#### Problem:
In the material below, find the line containing "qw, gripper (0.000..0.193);" and the line containing "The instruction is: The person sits". Output those two lines and all lines between them exactly, without pictures.

#### Stored data:
"""

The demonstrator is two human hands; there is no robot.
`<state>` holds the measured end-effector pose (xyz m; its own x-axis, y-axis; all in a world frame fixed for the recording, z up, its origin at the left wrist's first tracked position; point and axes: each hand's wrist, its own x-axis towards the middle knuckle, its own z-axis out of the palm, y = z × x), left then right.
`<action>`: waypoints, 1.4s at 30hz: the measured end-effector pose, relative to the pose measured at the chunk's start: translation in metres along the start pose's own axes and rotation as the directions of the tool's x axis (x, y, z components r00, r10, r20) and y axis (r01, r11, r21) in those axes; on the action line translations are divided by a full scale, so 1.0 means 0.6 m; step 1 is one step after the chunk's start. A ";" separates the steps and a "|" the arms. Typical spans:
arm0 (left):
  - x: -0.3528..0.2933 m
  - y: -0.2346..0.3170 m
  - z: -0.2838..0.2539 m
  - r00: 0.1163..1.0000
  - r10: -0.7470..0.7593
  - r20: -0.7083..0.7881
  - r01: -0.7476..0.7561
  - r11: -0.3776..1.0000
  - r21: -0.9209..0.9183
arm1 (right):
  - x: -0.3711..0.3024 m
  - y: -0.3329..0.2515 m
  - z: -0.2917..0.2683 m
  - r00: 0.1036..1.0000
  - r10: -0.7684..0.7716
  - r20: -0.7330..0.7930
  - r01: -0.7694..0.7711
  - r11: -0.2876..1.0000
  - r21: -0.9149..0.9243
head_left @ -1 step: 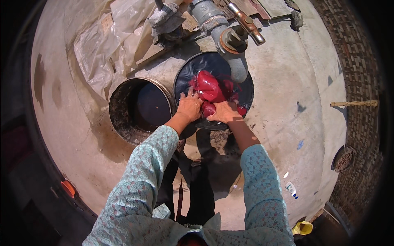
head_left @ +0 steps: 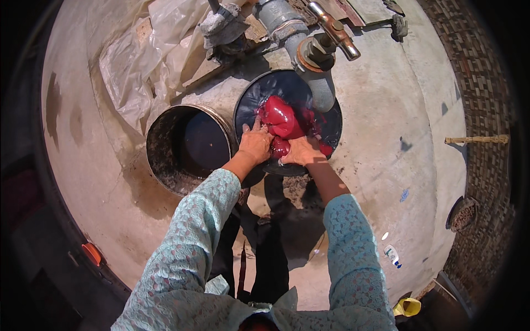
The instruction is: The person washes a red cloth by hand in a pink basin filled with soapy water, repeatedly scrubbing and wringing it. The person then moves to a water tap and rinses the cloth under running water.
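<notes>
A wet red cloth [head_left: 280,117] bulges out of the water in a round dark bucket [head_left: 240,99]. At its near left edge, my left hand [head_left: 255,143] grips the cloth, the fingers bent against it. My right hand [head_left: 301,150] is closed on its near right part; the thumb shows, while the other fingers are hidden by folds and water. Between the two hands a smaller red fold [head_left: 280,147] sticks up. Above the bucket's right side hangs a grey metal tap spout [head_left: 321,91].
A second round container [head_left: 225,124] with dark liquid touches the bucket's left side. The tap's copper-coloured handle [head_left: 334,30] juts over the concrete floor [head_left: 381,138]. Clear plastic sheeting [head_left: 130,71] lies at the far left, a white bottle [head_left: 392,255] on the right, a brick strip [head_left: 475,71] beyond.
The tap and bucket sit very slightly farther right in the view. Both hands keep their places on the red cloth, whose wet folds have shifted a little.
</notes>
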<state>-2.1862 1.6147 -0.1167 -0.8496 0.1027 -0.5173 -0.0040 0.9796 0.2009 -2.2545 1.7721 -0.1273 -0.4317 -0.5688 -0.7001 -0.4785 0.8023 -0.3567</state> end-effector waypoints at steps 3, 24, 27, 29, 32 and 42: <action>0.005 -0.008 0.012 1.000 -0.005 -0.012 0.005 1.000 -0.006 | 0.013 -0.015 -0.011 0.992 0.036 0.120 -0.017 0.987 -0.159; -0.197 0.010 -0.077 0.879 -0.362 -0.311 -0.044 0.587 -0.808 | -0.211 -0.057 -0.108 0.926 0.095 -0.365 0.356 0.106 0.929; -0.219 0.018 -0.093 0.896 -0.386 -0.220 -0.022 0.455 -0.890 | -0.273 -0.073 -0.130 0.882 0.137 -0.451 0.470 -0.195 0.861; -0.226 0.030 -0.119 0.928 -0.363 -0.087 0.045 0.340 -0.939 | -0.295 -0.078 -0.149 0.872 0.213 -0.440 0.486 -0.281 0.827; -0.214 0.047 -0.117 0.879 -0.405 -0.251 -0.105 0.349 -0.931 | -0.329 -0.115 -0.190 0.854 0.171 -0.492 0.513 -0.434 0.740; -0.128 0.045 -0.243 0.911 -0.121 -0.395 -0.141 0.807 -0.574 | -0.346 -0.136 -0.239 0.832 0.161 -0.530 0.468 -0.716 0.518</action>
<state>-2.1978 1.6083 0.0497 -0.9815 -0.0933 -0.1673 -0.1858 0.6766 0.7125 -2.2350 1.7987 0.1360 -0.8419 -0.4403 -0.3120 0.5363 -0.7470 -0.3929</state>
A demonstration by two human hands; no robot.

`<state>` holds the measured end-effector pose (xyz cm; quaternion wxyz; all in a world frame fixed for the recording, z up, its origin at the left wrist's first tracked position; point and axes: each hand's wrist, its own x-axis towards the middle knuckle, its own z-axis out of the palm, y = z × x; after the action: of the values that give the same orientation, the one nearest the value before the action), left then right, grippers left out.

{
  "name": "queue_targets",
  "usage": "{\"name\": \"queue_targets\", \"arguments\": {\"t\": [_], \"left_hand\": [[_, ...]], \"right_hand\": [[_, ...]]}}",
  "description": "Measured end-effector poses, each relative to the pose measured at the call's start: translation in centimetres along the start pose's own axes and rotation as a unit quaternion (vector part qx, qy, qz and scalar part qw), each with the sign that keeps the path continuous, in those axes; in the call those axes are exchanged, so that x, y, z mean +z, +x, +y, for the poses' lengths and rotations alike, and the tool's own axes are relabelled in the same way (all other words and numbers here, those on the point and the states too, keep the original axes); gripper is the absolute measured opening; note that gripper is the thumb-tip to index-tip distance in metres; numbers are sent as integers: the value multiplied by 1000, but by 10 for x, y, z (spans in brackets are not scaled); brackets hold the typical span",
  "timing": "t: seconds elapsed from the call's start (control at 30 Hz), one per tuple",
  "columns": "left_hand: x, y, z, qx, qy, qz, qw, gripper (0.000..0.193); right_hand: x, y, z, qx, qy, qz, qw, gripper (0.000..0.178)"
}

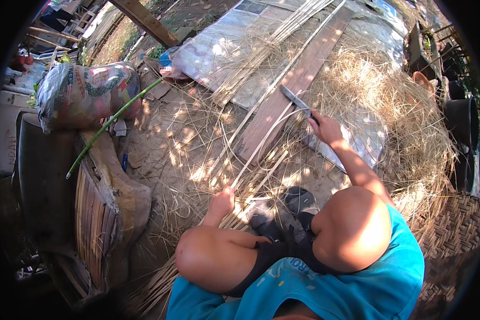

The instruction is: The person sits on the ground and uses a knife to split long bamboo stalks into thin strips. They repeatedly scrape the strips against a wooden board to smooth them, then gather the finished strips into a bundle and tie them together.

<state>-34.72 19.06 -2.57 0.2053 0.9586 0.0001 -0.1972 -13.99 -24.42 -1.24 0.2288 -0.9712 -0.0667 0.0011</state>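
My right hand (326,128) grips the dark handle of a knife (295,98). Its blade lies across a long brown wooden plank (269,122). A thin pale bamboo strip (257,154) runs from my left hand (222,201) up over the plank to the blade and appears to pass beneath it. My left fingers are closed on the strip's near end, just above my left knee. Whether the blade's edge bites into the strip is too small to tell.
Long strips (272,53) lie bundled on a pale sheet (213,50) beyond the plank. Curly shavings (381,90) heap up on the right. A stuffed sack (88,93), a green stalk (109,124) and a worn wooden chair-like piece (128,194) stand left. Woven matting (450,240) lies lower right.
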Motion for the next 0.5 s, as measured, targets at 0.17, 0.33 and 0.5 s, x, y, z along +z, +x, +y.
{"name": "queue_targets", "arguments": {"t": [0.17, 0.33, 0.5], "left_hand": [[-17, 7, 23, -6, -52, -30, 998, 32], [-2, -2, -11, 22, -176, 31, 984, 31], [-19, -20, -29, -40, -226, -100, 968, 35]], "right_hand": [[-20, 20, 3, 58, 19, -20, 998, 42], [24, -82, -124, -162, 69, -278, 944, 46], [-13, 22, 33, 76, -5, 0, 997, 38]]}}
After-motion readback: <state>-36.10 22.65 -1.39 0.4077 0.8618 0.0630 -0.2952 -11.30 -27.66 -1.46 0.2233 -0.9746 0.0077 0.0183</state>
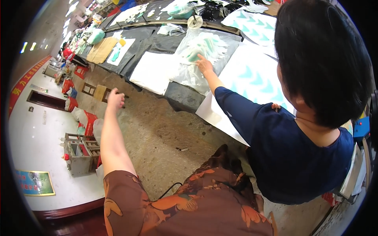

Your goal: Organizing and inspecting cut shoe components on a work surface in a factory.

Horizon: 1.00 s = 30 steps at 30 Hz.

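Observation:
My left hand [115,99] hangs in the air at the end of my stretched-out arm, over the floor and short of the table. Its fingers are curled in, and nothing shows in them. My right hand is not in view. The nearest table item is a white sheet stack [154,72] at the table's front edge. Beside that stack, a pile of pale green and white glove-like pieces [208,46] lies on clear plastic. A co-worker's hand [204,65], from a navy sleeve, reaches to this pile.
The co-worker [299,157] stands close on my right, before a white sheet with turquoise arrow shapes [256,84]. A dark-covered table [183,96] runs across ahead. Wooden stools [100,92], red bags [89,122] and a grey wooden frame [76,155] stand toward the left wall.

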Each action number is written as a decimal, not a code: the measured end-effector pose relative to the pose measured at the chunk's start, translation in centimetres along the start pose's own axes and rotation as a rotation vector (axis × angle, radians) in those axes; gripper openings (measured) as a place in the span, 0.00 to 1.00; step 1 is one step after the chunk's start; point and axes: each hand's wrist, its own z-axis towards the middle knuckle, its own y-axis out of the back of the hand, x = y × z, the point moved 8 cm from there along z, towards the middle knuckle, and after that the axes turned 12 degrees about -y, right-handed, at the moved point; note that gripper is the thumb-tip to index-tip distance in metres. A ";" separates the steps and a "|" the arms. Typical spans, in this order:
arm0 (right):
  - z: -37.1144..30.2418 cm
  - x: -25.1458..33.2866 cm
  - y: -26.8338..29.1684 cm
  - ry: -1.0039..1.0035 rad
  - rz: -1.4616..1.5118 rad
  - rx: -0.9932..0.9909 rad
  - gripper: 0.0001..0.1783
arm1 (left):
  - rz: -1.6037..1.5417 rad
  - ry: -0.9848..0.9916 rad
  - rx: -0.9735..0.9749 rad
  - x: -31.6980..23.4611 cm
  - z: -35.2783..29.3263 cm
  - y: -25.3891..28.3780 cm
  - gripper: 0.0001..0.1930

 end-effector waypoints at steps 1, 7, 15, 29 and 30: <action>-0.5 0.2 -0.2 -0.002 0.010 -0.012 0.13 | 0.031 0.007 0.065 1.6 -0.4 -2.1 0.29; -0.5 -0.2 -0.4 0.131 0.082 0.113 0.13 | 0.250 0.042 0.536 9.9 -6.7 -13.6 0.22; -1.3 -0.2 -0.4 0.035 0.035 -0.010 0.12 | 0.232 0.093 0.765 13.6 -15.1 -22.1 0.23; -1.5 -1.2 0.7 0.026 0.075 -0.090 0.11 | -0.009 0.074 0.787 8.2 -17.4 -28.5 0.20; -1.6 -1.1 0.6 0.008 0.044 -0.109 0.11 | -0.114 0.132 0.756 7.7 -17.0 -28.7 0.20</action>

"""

#### Result of the exercise:
  "columns": "left_hand: x, y, z, qx, qy, qz, qw, gripper (0.000..0.193); right_hand: x, y, z, qx, qy, qz, qw, gripper (0.000..0.178)"
}


The instruction is: The person sits on the ground and uses a knife to split long bamboo stalks into thin strips. They repeatedly scrape the strips against a wooden board to smooth them, then gather the finished strips into a bundle and tie them together.

That completes the output for this exercise.